▸ INSTRUCTIONS FOR THE TASK
Starting with the line containing "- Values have" and going on through the line containing "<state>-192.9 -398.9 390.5", return the lines of the data below exactly, and only those.

▸ EXTRACTED MATERIAL

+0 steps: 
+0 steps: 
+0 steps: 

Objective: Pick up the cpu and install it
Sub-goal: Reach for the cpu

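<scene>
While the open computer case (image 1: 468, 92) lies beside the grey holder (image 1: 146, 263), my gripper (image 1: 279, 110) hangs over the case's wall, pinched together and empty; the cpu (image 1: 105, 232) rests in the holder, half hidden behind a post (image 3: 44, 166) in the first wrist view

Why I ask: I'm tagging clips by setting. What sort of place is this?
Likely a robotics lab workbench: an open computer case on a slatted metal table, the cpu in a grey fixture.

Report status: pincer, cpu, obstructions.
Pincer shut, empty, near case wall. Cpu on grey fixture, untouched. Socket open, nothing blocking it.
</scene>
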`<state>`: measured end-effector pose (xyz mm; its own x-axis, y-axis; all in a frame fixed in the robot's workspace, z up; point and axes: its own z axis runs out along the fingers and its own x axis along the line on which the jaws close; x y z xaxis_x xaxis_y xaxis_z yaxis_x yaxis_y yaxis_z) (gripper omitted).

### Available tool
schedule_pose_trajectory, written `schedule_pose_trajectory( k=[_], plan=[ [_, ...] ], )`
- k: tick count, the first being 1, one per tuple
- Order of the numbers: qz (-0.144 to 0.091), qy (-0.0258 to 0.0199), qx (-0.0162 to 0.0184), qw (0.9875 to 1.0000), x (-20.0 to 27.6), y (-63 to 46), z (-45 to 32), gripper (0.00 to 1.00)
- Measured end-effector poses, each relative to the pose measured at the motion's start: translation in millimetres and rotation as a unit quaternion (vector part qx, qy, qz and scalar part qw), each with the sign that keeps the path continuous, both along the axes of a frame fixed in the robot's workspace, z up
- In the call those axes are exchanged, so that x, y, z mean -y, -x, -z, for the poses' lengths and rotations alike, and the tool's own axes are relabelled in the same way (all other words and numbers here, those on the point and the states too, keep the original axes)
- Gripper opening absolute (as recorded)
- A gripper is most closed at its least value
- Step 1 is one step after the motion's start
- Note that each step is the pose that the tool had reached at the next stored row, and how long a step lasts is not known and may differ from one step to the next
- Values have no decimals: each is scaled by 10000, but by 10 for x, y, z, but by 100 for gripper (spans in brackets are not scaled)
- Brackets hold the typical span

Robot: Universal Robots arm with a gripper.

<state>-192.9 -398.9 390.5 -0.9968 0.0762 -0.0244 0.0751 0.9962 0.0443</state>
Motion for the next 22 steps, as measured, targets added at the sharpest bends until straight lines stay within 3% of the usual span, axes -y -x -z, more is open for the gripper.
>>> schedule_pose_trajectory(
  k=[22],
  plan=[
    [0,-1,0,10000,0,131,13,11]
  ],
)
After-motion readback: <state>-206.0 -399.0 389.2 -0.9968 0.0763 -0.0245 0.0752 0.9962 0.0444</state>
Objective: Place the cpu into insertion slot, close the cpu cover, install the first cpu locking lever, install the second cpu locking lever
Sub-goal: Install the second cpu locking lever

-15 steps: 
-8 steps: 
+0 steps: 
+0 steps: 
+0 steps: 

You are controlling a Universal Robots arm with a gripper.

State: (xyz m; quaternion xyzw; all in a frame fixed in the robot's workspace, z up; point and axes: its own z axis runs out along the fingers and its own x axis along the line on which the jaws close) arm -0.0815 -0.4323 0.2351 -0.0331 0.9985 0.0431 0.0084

▸ TASK RESPONSE
- Values have no decimals: each is scaled by 10000, but by 10 for x, y, z, but by 100 for gripper (spans in brackets are not scaled)
- Brackets hold the typical span

Robot: Universal Robots arm with a gripper.

<state>-192.9 -398.9 390.5 -0.9968 0.0762 -0.0244 0.0751 0.9962 0.0443</state>

The requested output is complete.